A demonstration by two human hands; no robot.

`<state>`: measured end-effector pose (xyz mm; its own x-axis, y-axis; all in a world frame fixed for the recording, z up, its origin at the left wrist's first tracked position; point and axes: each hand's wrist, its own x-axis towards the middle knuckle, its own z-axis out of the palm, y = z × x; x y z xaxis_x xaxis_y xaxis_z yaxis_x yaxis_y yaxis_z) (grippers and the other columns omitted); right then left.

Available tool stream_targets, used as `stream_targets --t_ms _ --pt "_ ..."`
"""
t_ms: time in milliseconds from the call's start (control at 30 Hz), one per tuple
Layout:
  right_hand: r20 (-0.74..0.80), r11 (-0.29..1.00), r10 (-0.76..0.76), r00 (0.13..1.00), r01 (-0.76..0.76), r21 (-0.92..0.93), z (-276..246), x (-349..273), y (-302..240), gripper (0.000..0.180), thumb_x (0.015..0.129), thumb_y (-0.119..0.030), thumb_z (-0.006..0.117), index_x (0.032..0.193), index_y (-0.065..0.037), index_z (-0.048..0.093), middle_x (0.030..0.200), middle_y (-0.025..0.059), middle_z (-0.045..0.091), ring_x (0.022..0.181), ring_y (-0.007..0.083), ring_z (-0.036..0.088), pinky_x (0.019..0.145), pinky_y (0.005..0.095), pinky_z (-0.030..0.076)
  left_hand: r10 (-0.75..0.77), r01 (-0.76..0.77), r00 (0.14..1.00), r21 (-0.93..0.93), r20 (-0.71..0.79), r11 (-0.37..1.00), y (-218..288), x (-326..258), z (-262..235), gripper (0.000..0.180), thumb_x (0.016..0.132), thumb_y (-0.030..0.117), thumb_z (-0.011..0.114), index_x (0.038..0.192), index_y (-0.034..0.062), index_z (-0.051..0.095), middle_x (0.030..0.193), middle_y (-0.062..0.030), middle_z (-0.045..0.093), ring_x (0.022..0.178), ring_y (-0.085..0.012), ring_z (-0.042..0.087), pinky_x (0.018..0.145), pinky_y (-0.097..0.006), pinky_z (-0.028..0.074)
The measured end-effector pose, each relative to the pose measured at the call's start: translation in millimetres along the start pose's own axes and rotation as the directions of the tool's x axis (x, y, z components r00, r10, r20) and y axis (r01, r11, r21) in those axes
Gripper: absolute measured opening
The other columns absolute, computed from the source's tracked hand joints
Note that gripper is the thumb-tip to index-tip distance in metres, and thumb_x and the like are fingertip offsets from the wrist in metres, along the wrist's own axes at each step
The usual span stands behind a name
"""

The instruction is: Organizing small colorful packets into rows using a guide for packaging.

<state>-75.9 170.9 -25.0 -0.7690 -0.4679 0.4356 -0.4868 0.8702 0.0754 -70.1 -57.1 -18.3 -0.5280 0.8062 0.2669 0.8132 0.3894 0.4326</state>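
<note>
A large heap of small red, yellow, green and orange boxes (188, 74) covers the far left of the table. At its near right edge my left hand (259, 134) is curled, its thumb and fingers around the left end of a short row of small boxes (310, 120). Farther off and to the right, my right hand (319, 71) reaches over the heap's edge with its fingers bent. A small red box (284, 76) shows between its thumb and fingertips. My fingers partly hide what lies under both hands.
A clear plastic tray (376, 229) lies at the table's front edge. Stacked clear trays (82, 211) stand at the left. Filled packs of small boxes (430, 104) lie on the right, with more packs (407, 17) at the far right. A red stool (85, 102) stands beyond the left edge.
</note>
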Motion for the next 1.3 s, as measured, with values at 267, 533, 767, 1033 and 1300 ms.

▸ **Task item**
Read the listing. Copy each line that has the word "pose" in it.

▸ **Task result**
`<state>`: measured end-effector pose (xyz mm; its own x-axis, y-axis; all in a world frame fixed for the recording, z up, its origin at the left wrist's first tracked position; point and axes: each hand's wrist, its own x-axis towards the middle knuckle, its own z-axis out of the palm, y = z × x; x y z xaxis_x xaxis_y xaxis_z yaxis_x yaxis_y yaxis_z) (grippers and the other columns omitted); right then left.
The measured end-effector pose, each relative to the pose measured at the call's start: translation in millimetres along the start pose's own axes and rotation as the directions of the tool's x axis (x, y, z components r00, r10, r20) and y axis (r01, r11, r21) in those axes

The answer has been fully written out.